I probably should also tell you that I love reading poetry that’s about ‘place’. I love, for example, the poems of Seamus Heaney, Dannie Abse, and Douglas Dunn. And, yes, travelling, for me, both literally and metaphorically through poetry, is an exploration of the self.

8. Golems! I sense mystery, reverence (also a hint of fear?) mixed with humour—I’m intrigued. Can you share something of what this figure represents in the context of ‘the neighbourhood’?

KS:  I’m so glad you’ve asked me about the golem! Because the golem poems are truly at the heart of my book. (In fact, I originally wanted to call the book The Golem of Bathurst Manor, but my publisher, Antonio D’Alfonso, did not think that enough people would be familiar with the Jewish folkloric figure.) I was striving to use the golem in the book as a leitmotif to connect the luminescent Eastern European Jewish Old World, which was essentially destroyed in World War II, to the Jewish New World in suburban North America. I was also, through the use of humour, striving to reference the Jewish people’s eternal, very unhumorous struggle against anti-Semitism.

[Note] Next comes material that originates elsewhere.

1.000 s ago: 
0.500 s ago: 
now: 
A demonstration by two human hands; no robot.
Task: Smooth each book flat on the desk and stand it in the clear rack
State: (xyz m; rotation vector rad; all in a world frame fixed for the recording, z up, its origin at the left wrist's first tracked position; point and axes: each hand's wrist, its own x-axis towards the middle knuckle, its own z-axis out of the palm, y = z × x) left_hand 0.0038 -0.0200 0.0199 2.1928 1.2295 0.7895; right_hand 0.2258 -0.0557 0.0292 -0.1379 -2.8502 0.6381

By the way, a Toronto indie band, by the name of KlezFactor, has coincidentally put out a CD of klezmer-infused jazz music called The Golem of Bathurst Manor. I listened to KlezFactor’s music on the band’s Myspace site and I think it’s great! The music is available for sale from CD Baby and iTunes.

9. ‘Elm Tree’ is, for me, one of the most powerful pieces in the collection. It feels like a vantage point from which the past is seen through wisdom, experience, love, and everything suddenly has a deeper meaning; a final inhalation before the slow exhale of the denouement. I would love to know the background to this poem.

KS:  Thanks so much for your sensitive reading of this and other poems! Bathurst Manor, the suburban neighbourhood in which I was raised, was built on previously cleared farmland. So that particular elm tree truly was, as the poem states, the ONLY tall tree standing for blocks and blocks from my house. It actually stood right across the street from me in the backyard of an ever so slightly older girlfriend named Linda Schatzker (with whom I have recently reconnected). I grew up of course long before the time of central air conditioning. So, on hot summer days, all the kids on the block would go into Linda’s backyard to play in the shade of the tree. I was absolutely shocked and saddened when the tree died, along with millions of elm trees in Europe and North America, from the terrible Dutch elm disease.

10. Why poetry?

KS:  I love the compression of poetry. The distillation. The transformation. The transcendence. The unconscious connections. The physicality. The intellectuality. The abstraction. The sound. The fury. The music. The rhythm.

11. Choices:

Coffee or Tea?  Cappuccino!

Bob Dylan or Dylan Thomas?
Carin! Do I have to choose between these two? I love them both! And I was just in Wales!

Desert or Ocean? Ocean.

Sweet or Savoury? Savoury.

Pen or Keyboard?
Both. I begin composing most poems on paper using a fine-point rolling pen. I used to write on narrow-ruled graph paper, but, a little while ago, a friend and colleague, the wonderful documentary filmmaker, Dany Chiasson, gave me as a present a Moleskin notebook. And, now, I really like writing the first drafts of poems in it. Once I’ve written the first draft, I revise the poem on the computer.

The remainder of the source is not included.